Het openbare karakter van de school Artikel 23 lid 3 van de Grondwet zegt: "Het openbaar onderwijs wordt, met eerbiediging van ieders godsdienst of levensovertuiging, bij de wet geregeld". Artikel 23 leidt daarmee tot het pluriforme karakter van openbare scholen en van onze school.
Wanneer men over pluriformiteit praat dient men onderscheid te maken tussen actieve pluriformiteit en passieve pluriformiteit. Bij passieve pluriformiteit komt de 'eerbiediging' er, kort gezegd, op neer dat men geen acht slaat op elkaars godsdienst of levensovertuiging. Een openbare school is dus 'niets'. Dat is een schrale opvatting van "eerbiediging van ieders godsdienst of levensovertuiging". Actieve pluriformiteit betekent dat men kennisneemt van elkaars godsdienst of levensovertuiging. De vraag is nu op welke manier wij het openbare karakter van onze school in de toekomst inhoud willen geven en welke keuzes daaruit voortvloeien.
In deze drie punten is de grondslag van de school vervat.
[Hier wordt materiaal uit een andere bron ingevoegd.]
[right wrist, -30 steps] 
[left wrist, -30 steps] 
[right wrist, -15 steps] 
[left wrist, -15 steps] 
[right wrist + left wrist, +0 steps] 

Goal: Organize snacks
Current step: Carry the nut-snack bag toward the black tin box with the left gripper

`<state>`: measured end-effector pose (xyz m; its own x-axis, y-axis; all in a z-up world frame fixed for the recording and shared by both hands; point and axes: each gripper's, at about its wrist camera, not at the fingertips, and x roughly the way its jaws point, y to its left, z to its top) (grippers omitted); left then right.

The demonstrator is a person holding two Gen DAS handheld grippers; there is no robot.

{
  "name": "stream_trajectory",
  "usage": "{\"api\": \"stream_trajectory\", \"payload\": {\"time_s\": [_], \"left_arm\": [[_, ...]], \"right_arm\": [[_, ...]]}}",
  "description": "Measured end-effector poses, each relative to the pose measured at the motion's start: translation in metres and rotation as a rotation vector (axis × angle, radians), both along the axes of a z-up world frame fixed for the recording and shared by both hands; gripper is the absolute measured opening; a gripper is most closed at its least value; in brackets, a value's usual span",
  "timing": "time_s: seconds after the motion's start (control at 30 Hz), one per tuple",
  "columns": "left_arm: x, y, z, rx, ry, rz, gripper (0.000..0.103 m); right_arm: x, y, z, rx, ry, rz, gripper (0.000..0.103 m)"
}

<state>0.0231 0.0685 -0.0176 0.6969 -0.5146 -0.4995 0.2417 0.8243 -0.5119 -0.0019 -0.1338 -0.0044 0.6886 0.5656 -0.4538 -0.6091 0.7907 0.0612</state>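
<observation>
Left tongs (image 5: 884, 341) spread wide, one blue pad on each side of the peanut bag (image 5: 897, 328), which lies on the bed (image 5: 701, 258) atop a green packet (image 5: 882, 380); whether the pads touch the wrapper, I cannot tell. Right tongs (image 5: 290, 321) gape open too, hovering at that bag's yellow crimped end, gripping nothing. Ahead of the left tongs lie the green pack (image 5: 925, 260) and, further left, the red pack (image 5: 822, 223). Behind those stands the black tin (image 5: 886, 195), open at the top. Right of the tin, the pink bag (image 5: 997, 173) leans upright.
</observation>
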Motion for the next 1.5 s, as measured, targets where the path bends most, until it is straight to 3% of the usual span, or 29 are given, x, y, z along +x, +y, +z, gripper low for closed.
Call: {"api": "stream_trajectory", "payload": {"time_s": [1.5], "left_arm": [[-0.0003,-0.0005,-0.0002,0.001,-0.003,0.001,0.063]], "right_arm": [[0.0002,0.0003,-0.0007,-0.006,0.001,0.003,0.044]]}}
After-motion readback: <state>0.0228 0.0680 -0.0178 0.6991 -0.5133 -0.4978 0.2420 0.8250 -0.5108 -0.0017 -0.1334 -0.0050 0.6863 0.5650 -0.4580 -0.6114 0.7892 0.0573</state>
Het is een gegeven. Wie hier wil werken, dient zich van deze grondslag bewust te zijn en deze te onderschrijven. Er zijn veel andere legitieme grondslagen van scholen maar het Gymnasium Haganum is niet de plaats om die uit te dragen. Dit staat hier met enige kracht en dat vindt zijn oorsprong in het feit dat het categorale gymnasium als schooltype in de afgelopen dertig jaar zwaar onder vuur heeft gelegen en deze slag maar amper heeft overleefd. Wat hierboven beschreven is, is niet het Gymnasium Haganum als concrete school. Evenmin wordt er gedoeld op de gezamenlijke gymnasia in Nederland of op de grootste gemene deler daarvan. Hier wordt gedoeld op een idee, een concept, een opvatting over wat ons onderwijs moet zijn. De idee 'gymnasium' is echter een nutteloze abstractie als men zich daar geen leerlingen bij kan voorstellen. Het is duidelijk dat wij dit moois niet aan iedereen kunnen bieden. Voor wie is dit onderwijsconcept nu bedoeld?
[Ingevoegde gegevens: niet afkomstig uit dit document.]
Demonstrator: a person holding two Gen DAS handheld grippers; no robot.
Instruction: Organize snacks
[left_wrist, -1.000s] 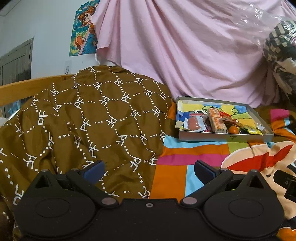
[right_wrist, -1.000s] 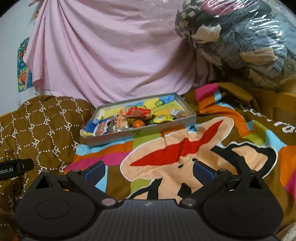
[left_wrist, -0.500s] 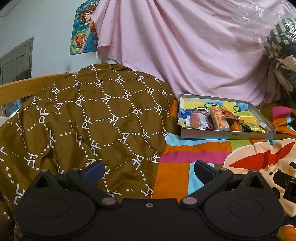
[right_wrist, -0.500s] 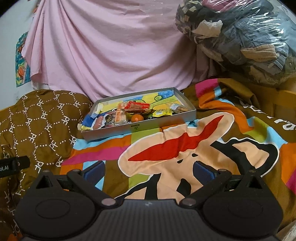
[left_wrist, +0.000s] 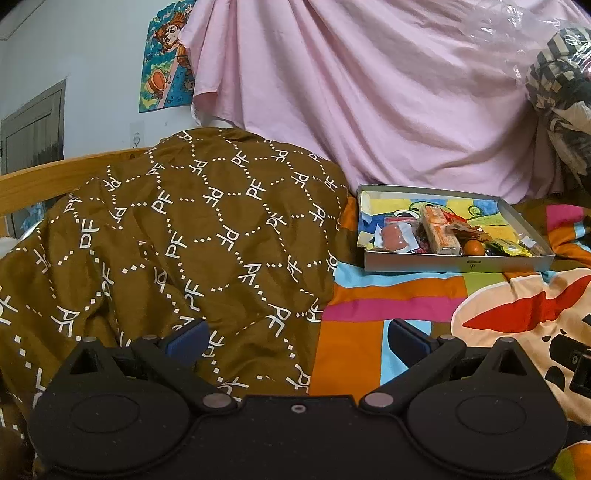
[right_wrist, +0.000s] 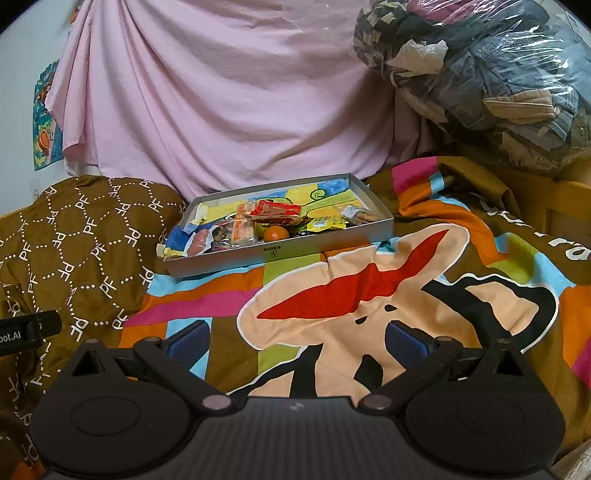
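Pink sheet (right_wrist: 221, 103) backs a colourful bedspread (right_wrist: 332, 295); the grey snack tray (right_wrist: 280, 251) lies well beyond both the left gripper (left_wrist: 295, 339) and right gripper (right_wrist: 295, 341), each spread and empty.

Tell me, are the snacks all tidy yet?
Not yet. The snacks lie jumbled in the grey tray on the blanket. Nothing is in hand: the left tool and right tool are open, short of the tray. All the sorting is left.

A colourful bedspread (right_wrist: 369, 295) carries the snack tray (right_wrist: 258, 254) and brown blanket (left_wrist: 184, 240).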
De leerling De leerlingen die bij dit concept passen zijn intelligente leerlingen. Denken is hun talent, en dit talent is een voorwaarde voor het deelnemen aan ons concept. Wij stellen ons tot doel dat talent te voeden en te ontwikkelen. Het zijn kinderen met een brede interesse, kinderen die veel willen weten, leer- en nieuwsgierig zijn, vragen stellen en kinderen waarbij deze attitude met vrucht kan worden bijgebracht. Op de tweede plaats gaat het om leerlingen in de leeftijd van 12 tot 18 jaar. Dat is een belangrijke periode in het leven, het is de overgang van kind zijn naar volwassen zijn. Het is een periode waarin een mens zijn grenzen verkent, zijn identiteit zoekt, zich tegen volwassenen verzet, zijn plaats temidden van anderen bepaalt en voor het eerst met de vragen van het leven te maken krijgt. Op enig moment tijdens zijn verblijf op onze school kunnen deze zaken een grotere rol spelen dan de behoefte aan academische kennis. Als we denken over de voeding die deze leerlingen nodig hebben, moeten we denken aan de plaats die zij later in de maatschappij zullen innemen. Welke beroepen en functies zullen zij dan vervullen? Het zijn verantwoordelijke functies waarvan wij hopen dat ze bezet worden door mensen met een oordeel dat zijn fundament vindt in een brede basis. Het zijn functies die de koers van onze maatschappij bepalen. Het zijn functies die onze kenniseconomie dragen. De voeding die dit talent nodig heeft om zich te ontwikkelen is stevig en gevarieerd en ligt op academisch en sociaal-emotioneel terrein, op het gebied van de persoonlijke ontwikkeling en burgerschapszin. Wij leiden de leerlingen echter niet alleen op in hun eigen belang maar ook om te voldoen aan de behoeften van de maatschappij in wier opdracht wij immers werken. Wij werken als leraren niet voor eigen rekening en verantwoording maar uit naam van alle burgers van Nederland. Wij moeten ons de vraag stellen welke functies onze leerlingen later gaan uitoefenen en wat wij onze leerlingen daarvoor mee moeten geven. De vraag is op welke plaatsen in de maatschappij wij bij uitstek intelligente mensen nodig hebben. Vervolgens moeten wij ons afvragen wat wij van deze mensen verwachten en wat wij hen dan gedurende hun schooltijd mee hebben moeten geven.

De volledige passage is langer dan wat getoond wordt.